6/20/2008

Sentimental

Oi Preta,

Hoje eu acordei muito feliz pelo dia de hoje, por saber que há... quer dizer, é melhor omitir a idade né? Bem, alguns, não muitos, anos atrás, você nascia nas nossas vidas – minha, do Papai e da Mamãe – para transformar totalmente nossas formas de viver, de ver o mundo e a nossa convivência de uma forma geral.

Já lhe falei uma vez, mas talvez você não lembre, você nasceu no mesmo dia que o Chico Buarque nasceu. Tem até uma música chamada “Sentimental” em que ele faz uma referência ao signo de gêmeos, signo de vocês dois, seu e do Chico. “Chic” nascer no mesmo dia do Chico, não é para qualquer uma e isso realmente você não é, e nem ele.

“...sentimental, sentimental
um coração saliente
bate e bate muito mais que sente
Fica doente
Mas é natural, natural
Que num cochilo de agosto
Surja um outro alguém do sexo oposto...”

Conhece?

Então, eis você surgiu preta! Na época, confesso, não fiquei tão feliz não, pois ser filho único tem o seu conforto e suas conveniências, e você realmente chegou para dividir comigo essa situação, e tudo e todos que me cercavam. Ao longo da gravidez da mamãe, sempre tinha um “filho da puta” que dizia coisas do tipo: “agora quero ver”, “tua mãe vai esquecer de você”, “você vai ficar no canto” e outros mal caratismos mais, que só os adultos são capazes de cometer no afã de serem engraçados, coisas que eu apesar de criança, pois tinha 06 anos, sabia que bom não devia ser.

Só que misteriosamente foi! E é! E espero que seja até o final das nossas vidas! E que o final das nossas vidas aconteça bem lá pro final mesmo, perto do fim.

Tenho muitas recordações da nossa vida em comum, muitas mesmo, quer ver? Eu lembro dos móveis do nosso quarto, todos em branco e laranja, lindos. Lembro da cortina com motivos de “cowboy”, cavalinhos, vaquinhas. Isso tudo na Vileta onde morávamos. Depois mudamos para Travessa Mauriti, e aí tivemos quartos separados, mas brincávamos uns com os brinquedos dos outros. Você lembra da vaquinha “mú-múúuuu”? Você lembra o que você disse ao Padre João quando ele disse que, em baixo estavam os peitos da vaca? Eu lembro muito bem: - Não padre, isso não são os peitinhos, isso é o “tú” da "vata"! Quase a mamãe morre de vergonha e eu e o Padre de rir.

Na época você era graciosamente “tati-bi-tati”. Taí, esse foi apenas um dos privilégios que você teve, ser “tati-bi-tati”. Eu não podia, tive que aprender falar direito e logo, pois a mamãe tinha medo que eu virasse veado e marcava em cima, colado...

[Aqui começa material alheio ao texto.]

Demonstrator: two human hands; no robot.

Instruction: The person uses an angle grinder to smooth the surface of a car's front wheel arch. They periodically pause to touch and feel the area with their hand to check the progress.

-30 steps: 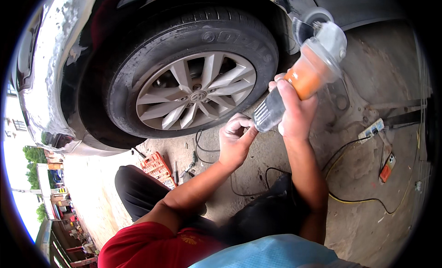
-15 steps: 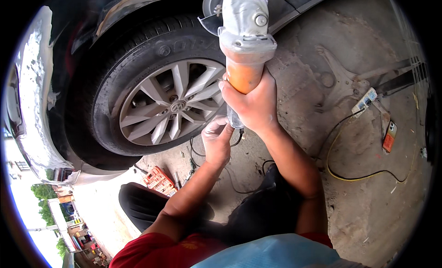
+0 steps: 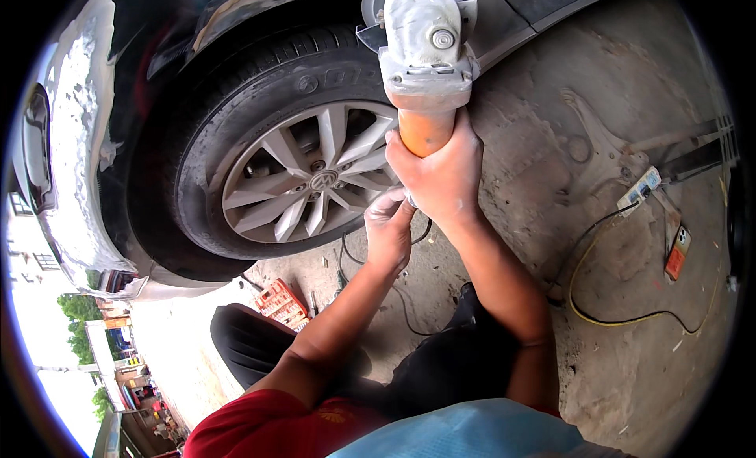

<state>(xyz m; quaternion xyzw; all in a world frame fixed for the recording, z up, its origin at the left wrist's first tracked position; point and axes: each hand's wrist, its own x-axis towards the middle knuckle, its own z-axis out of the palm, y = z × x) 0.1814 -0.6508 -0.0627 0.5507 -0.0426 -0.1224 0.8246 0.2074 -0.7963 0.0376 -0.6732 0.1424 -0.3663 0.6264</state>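
Observation:
An angle grinder [image 3: 428,56] with a dust-covered grey head and an orange body points away from me, its disc end by the car's dark side panel. My right hand [image 3: 446,173] is wrapped round the orange body. Just below it, my left hand [image 3: 390,228] is closed, thumb and fingers pinching at the grinder's rear end, which the right hand mostly covers. A black cord [image 3: 426,233] runs down from that end. To the left of the grinder is a car wheel [image 3: 346,140] with a silver spoked rim and black tyre.
An open orange tool case [image 3: 281,302] lies on the floor by my left knee. At right are a power strip [image 3: 639,190], a yellow-black cable [image 3: 622,322], an orange-backed phone [image 3: 676,254] and a metal stand [image 3: 602,139]. White filler [image 3: 77,135] coats the car's bumper.
My view has shifted slightly, so the car and floor things appear farther right. Both hands stay at the grinder, and its rear end is now more hidden behind my right hand.

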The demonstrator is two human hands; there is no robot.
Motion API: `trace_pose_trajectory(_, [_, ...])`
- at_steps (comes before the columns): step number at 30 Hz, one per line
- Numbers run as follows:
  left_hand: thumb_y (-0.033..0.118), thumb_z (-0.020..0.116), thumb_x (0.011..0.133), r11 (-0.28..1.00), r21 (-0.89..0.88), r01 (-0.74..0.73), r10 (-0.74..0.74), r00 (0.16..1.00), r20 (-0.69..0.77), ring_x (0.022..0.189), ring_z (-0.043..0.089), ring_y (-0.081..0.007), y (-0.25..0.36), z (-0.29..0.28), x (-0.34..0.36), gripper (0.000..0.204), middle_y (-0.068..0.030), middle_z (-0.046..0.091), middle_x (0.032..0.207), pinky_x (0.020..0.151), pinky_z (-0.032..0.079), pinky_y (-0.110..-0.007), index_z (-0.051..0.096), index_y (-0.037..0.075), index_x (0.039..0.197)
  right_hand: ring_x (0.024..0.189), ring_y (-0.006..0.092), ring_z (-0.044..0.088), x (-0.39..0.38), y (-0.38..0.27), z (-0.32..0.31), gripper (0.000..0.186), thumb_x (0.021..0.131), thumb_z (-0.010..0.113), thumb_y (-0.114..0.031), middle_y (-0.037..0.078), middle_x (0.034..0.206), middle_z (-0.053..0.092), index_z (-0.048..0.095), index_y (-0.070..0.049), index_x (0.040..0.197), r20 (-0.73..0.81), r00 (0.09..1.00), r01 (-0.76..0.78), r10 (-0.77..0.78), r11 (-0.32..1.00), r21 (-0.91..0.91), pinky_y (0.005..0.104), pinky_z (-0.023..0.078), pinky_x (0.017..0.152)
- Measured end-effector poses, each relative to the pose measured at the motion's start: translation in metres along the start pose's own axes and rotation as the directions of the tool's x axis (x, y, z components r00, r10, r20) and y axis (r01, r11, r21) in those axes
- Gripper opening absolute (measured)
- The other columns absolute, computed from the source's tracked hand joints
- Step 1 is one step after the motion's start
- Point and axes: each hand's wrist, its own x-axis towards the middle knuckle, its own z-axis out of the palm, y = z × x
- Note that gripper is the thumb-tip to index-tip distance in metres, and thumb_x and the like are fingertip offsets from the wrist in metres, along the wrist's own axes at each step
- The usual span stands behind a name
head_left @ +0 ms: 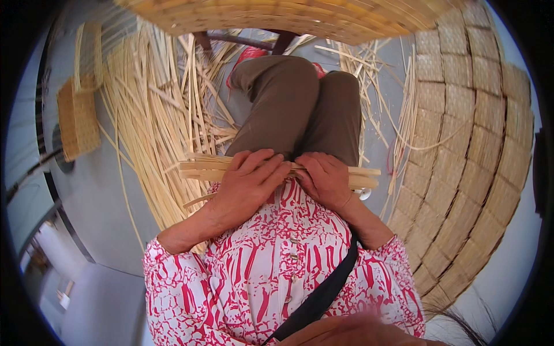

Depois mudamos novamente, pois ainda não tínhamos casa própria e ficávamos ciganeando, sempre pela pedreira, bairro que habita minhas lembranças noite após noite. Dessa vez, fomos para a Travessa Lomas Valentinas, e voltamos a dividir o mesmo quarto, quarto que abrigava sua casinha de pano do Sítio do Pica Pau Amarelo, onde durante um certo tempo, colocávamos um abajur dentro e dormíamos lá mesmo...

Bons tempos!

Por último mudamos para a travessa Humaitá e voltamos a ter quartos separados novamente, eu, você, enfim, nós “adolescemos” e de certa forma nos distanciamos ligeiramente, mas por minha causa, que estava ficando rapazinho e já era metido a homem, mas sempre nos amando, silenciosamente do jeito dos adolescentes.

Hoje, dia 19 de junho de 2008, dia do seu aniversário, estamos dormindo em quartos separados novamente, dessa vez, a vida nos distanciou um pouco mais do que de costume, pois estamos em cidades, na verdade, em estados diferentes, mas misteriosamente, você está mais presente na minha vida do que nunca.

Preta, nos momentos difíceis, queria que você soubesse que, dentro da minha memória e do meu coração, há um quarto só nosso, cheio de vaquinhas, casinhas do “sítio”, cortinas de bichinhos, com móveis branco e laranjado esperando por você. Vai lá quando quiser tá?!

Te amo,

Jorge Carvalho.



1 Comentários:

Às 10:11 PM , Anonymous Anônimo disse...

Baby,
Você me emocionou profundamente com suas palavras... Conseguiu expressar com sensibilidade e com muita verdade toda delicadeza da nossa relação!!! Sinto muita falta de conviver com você, das nossas conversas, das brincadeiras, de você tocando e cantando, de tudo... Te admiro e torço muito por você ! Te amo, você está sempre presente no meu coração, no meu pensamento e em minhas orações!!!